Seth Herd comments on Prosaic Continual Learning

Seth Herd 25 Feb 2026 18:05 UTC
5 points
0
Absolutely. We might not need “real” continual learning to serve the purpose and achieve better-than-human AGI. This is one more reason to be prepared for short timelines. But I think you’re overestimating how hard it is to implement some amount of “real” weight-based continual learning. This just adds to the danger.

Fortunately, both have limitations, so we might get a slower progression from parahuman AI to full AGI to ASI. This would marginally improve our odds of good outcomes.

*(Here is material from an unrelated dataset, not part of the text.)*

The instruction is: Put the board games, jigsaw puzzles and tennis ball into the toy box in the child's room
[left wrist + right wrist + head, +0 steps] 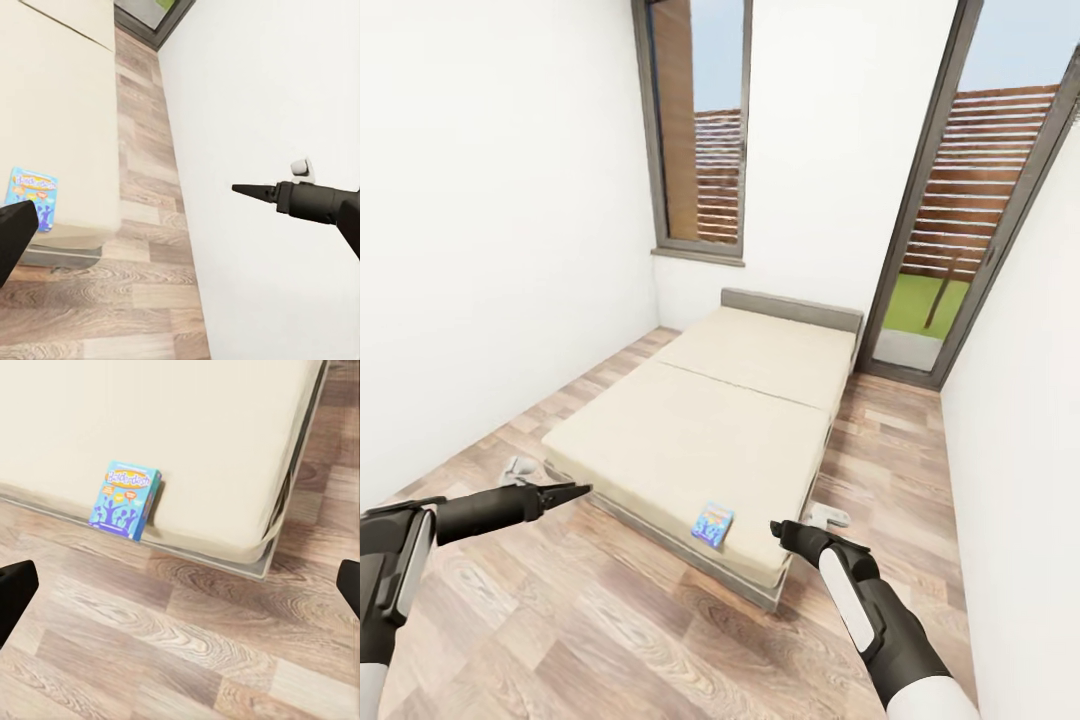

I recently reviewed different types of continual learning/memory in LLM AGI will have memory, and memory changes alignment. I called the thing you’re talking about “context engineering” for the current terminology in the agent enthusiast community; I don’t know if they’ve moved on now. I also discuss a little how fine-tuning can be used for skill acquisition, not the skill evocation it’s usually used for. Catastrophic forgetting is a problem if you try to acquire a whole bunch of new skills simultaneously. But it’s (anecdotally) not a problem at all with modern methods if you’re just trying to teach skills relevant to your workflow in a local instance.

I find your model of rapid retraining on sequences to be interesting and to make more explicit some vague ideas floating around of the difference between generations and instances becoming more blurred.

Re-training on everything is one big part of how the human brain seems to avoid catastrophic interference. We replay/think about important memories more, which is effectively continually retraining on a wide variety of stuff (including all of the skills and knowledge we use). This avoids catastrophic forgetting for important things, while creating it for unimportant things.
But there’s a big problem with what you suggest: proprietary data. Businesses can’t allow training on all of their internal use, and individuals often don’t want to. So that route will be of limited use (although definitely of some use, and possibly very nontrivial even with limited data!).

So a hybrid model I’d imagine is: locally fine-tune a model on the skills you need it to have. Filter the data for sensitive information and take it out of the training set (of course this won’t work that well, but perhaps it’s enough to shift legal responsibility onto the developer or leave it ambiguous enough for businesses to buy in). Then the next generation of the model won’t need to be fine-tuned on those skills, and you can go fine-tune on more specific skills, using your “budget” of catastrophic forgetting elsewhere.

Anyway, I think your point about training on deployment sequences using RL to improve memory use is quite important. The key feature is that it’s easy. Developers have lots of that data (minus the large amount that users don’t want in the training set). Applying a reward model to that data seems pretty easy, as you describe.

So, one more route to high capabilities. Better get on that whole alignment thing!
- HunterJay 26 Feb 2026 0:44 UTC
  3 points
  0
  Parent
  Thanks for replying. I definitely do expect real continual learning to be developed too, to be clear. I don’t know on what timeline, but if there’s any benefit to be gained by it, it will remain an R&D target and eventually be cracked, possibly by automated R&D. My main argument is that theoretical breakthroughs aren’t required to get most of the supposed benefits of continual learning.
  
  I think context engineering is a fair description of what I am talking about, yes! Except that this is explicitly the subset of that where we are getting the AI to intelligently handle its own context. I hadn’t heard that about fine-tuning narrow skills, interesting if true, do you have a source going into that?
  
  Regarding proprietary data, I am talking about a system where the information (memories + documentation) is kept out of the weights, and out of the training, which seems like it’s much better for proprietary data. The data never has to be shared, and to get the same performance again, you just load the memories into context without needing to fine-tune. Did I misunderstand you here?
  
  Regarding the training, I’m not actually suggesting training on data produced at runtime, at least not in any way that is different to what happens today—I’m saying that you can take the post-training already being done (provide the model with some task, reward success) and expand it to allow models to learn to pass information between runs (provide the model with some task, let it write notes after, run another task with those notes, then reward based on the success on both tasks combined).
  
  Interesting thoughts on replay with human memories, I think I agree. It effectively means humans are selecting what to remember using our full(?) intelligence, which is an interesting thing to think about in light of having the LLMs select what to remember by writing notes (and thinking about why designing state space models to learn to choose what to keep implicitly rather than explicitly has been so hard).